Exercise brief
Exact repetition of a range: find the line containing "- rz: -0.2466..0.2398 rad" and the line containing "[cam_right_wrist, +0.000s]" in the material below, then repeat both and all lines between them, leaving pictures out.
*** Opening Records supplied ***
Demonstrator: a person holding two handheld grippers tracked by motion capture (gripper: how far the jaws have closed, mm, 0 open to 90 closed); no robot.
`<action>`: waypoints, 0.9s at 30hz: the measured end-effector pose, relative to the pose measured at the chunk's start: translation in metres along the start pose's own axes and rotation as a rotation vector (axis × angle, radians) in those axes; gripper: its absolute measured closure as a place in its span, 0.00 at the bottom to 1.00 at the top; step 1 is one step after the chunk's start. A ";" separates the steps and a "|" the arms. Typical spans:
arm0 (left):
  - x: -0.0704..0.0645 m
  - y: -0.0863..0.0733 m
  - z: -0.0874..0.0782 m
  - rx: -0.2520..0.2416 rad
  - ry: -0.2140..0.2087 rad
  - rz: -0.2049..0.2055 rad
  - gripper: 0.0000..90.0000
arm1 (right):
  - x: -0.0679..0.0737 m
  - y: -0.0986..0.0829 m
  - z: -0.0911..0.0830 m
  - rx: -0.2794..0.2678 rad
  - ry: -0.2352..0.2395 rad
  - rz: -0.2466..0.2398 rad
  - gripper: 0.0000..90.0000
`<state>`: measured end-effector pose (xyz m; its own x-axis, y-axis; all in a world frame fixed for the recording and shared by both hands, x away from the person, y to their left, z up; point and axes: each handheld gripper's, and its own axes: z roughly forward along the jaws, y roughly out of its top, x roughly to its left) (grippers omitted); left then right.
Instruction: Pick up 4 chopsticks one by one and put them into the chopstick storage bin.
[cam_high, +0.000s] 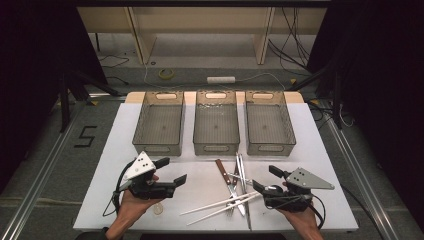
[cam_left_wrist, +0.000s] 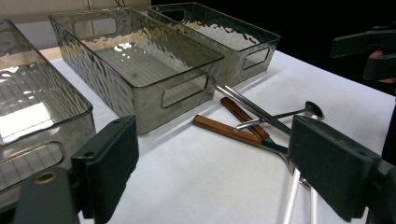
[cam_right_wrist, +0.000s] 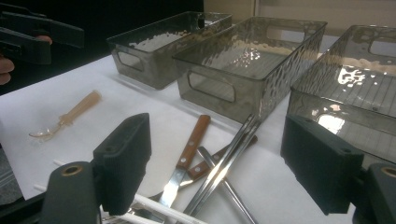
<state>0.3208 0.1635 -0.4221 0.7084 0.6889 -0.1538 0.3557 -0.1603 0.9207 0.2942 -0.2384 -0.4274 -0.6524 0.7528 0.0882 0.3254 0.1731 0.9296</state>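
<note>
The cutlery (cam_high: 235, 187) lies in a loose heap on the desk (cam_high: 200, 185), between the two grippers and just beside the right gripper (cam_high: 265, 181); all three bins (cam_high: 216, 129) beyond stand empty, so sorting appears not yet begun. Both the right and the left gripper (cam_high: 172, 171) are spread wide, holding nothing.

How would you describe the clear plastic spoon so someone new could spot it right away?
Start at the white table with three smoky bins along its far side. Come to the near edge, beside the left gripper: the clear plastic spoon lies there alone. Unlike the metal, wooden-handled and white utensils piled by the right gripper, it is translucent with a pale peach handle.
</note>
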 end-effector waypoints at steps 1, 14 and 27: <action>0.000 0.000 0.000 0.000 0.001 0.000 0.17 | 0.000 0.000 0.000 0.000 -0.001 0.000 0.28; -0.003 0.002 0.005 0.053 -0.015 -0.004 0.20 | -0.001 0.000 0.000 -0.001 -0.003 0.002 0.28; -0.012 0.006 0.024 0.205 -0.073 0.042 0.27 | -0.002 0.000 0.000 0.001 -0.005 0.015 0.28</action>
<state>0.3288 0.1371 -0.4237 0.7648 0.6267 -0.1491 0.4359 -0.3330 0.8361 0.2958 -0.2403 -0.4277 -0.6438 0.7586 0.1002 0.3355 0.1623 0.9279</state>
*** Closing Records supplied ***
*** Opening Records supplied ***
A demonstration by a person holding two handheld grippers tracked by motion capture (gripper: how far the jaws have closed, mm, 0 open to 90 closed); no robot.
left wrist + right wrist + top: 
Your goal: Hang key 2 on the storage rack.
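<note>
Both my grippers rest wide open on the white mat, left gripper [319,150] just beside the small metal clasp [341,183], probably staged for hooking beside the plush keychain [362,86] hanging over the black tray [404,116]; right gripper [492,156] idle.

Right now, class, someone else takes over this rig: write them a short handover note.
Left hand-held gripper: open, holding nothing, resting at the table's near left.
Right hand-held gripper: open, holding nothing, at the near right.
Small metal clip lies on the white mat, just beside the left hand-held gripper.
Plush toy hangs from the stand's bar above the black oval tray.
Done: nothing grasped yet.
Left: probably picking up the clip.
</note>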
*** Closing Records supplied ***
Answer to this problem
  - rz: -0.2466..0.2398 rad
  - gripper: 0.0000..90.0000
`<state>`: measured end-effector pose (xyz m; its own x-axis, y-axis; all in a world frame fixed for the recording and shared by both hands, x away from the person, y to their left, z up; point and axes: each handheld gripper's, and its own axes: z roughly forward along the jaws, y roughly out of its top, x roughly to its left) (grippers omitted); left then right.
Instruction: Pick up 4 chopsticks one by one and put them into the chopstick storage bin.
[cam_high, +0.000s] 
[cam_left_wrist, +0.000s] 
[cam_right_wrist, +0.000s] 

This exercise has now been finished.